Thanks for the link @gcampedelli, that was helpful. You’re right, just found the controller in use was triggering a 500 as a result of something else.

Perhaps this will be useful for those with this issue and stumbling upon this ticket:

  1. Check varnishlog for /page_cache/block/esi/blocks/ requests. Useful to run varnishlog -q 'ReqURL ~ "^/page_cache/block"' so you only see what you’re interested in.
  2. Check RespStatus and RespReason. Chances are you’re seeing a 500 Internal Server Error.
  3. Worthwhile hitting the URL directly here just to verify our theory, grab that from ReqURL. Behold, no results! This is the crux of the problem.
  4. Next step is to nail the issue down, so get looking through logs, something will be causing an error somewhere. Can’t guide this process.

IMO the real problem here is the obfuscation of this error during the ESI. It absolutely explains my despair at this issue, and I bet it also explains the frustration expressed by many in this ticket.

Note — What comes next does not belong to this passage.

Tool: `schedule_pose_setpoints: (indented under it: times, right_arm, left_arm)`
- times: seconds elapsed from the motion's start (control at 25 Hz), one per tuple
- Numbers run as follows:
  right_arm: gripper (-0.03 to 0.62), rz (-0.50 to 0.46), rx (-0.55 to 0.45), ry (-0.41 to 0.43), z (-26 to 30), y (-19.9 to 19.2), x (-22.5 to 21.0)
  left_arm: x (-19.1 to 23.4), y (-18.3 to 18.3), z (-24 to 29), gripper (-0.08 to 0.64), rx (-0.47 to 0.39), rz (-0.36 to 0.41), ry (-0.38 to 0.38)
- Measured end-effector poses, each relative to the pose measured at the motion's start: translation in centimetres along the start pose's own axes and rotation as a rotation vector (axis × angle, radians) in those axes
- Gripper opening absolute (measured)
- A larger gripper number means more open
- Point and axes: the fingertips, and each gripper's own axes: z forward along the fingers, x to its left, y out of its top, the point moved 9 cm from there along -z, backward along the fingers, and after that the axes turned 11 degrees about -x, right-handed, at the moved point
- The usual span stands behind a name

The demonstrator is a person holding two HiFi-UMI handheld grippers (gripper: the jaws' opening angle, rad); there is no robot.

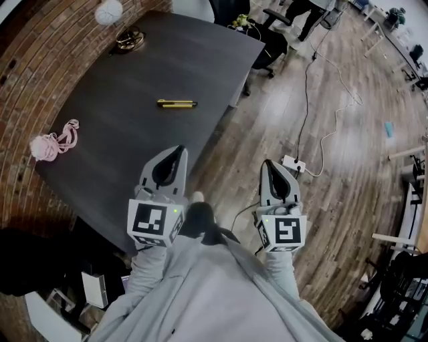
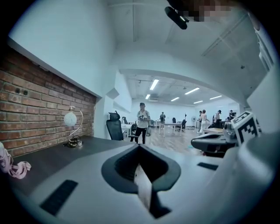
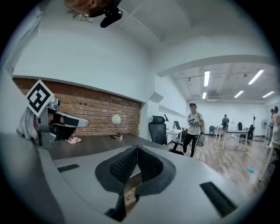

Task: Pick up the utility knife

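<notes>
The utility knife (image 1: 177,103), yellow and black, lies flat near the middle of the dark grey table (image 1: 134,127). My left gripper (image 1: 179,151) hovers over the table's near edge, well short of the knife, with its jaws shut and nothing between them. My right gripper (image 1: 269,163) hangs over the wooden floor to the right of the table, jaws also closed and empty. In the left gripper view the left gripper (image 2: 139,146) points level across the table, and the right gripper (image 3: 137,148) does the same in the right gripper view. Neither gripper view shows the knife.
A pink cord bundle (image 1: 51,143) lies at the table's left edge by the brick wall. A globe lamp (image 1: 109,12) stands at the far corner. Black office chairs (image 1: 271,45) sit beyond the table. A cable and power strip (image 1: 294,163) lie on the floor. A person (image 2: 142,122) stands far off.
</notes>
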Motion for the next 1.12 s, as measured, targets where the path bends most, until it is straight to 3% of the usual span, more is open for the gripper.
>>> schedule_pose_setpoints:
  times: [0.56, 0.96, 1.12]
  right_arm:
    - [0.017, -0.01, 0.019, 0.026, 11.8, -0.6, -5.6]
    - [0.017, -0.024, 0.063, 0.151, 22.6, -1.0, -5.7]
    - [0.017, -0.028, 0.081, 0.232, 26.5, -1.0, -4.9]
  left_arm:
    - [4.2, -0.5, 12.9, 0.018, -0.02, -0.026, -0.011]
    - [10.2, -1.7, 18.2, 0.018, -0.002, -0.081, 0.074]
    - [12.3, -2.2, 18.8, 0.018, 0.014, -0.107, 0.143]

Is there a varnish limitation here that some alternative output can’t be grabbed in this case? There really should be one of the following as some kind of hint here, otherwise it fails silently:

  • Grab the block some other way as a fallback
    • Using <esi:remove>?
  • Log that this happened to a Magento log where I found nothing during this whole process
    • Probably hard given <esi:include> is handled outside of control of Magento and if there is no log because of the error at the URL requested, that’s no different to there being no error on some other page where there is no error in exception.log - i.e. not Magentos problem
  • Output something to help hint something went wrong: <!-- ESI failed: 500 -->

+esi_ignore_https doesn’t work for me, but removing ttl did. That is not a good solution.

Magento any ideas? @piotrekkaminski

Hey, even if this thread isn’t directly related to ssl setup - we’re running setups like this without problems… HaProxy terminates ssl -> varnish -> nginx -> php7-fpm/hhvm. The only thing related to categories not coming up when using varnish is to setup

       -p feature=+esi_ignore_https 

on the running varnish instance like @erikhansen wrote. You can easily verify this by temporary bypassing or disabling varnish. Does the navigation show up on routes that will hit for pass? F.e. on my account or login?

All other things related to ssl should be ok.

Also sorry for being harsh, I just spent quite a lot of time getting magneto 2.0 in, then scratching and starting over, then again, only to find out about varnish at the end, and the only reason I found out about varnish is my effing navigational bar took a vacation, and I spent another several hours trying to figure out if I caused it by disabling something. Anyhow has anyone tried mod_mem_cache? Have any xp with it? On Apr 18, 2016 12:05 PM, “Chris Clark” rip057@gmail.com wrote:

I’ve decided to dive in to apache mod_mem_cache, and mod_file_cache, and customize it. it just sucks that magneto is kind of pointing you, me and anyone who doesn’t want to look around, towards something that is inherently lacking right now. I don’t know a single website that doesn’t want a full green bar on their web link name. On Apr 18, 2016 11:40 AM, “Erik Hansen” notifications@github.com wrote:

@rip057 https://github.com/rip057 You can use an SSL terminator like Nginx or Pound so that HTTPS requests can still take advantage of Varnish’s memory-based cache system.

— You are receiving this because you were mentioned. Reply to this email directly or view it on GitHub https://github.com/magento/magento2/issues/3897#issuecomment-211463131

@rip057 You can use a server like Nginx (example config) or Pound as an SSL terminator to pass through requests to Varnish so that HTTPS requests can still take advantage of Varnish’s memory-based cache system. So while it doesn’t natively support SSL, it can still work with SSL by having a system sitting in front of it handling the SSL connection.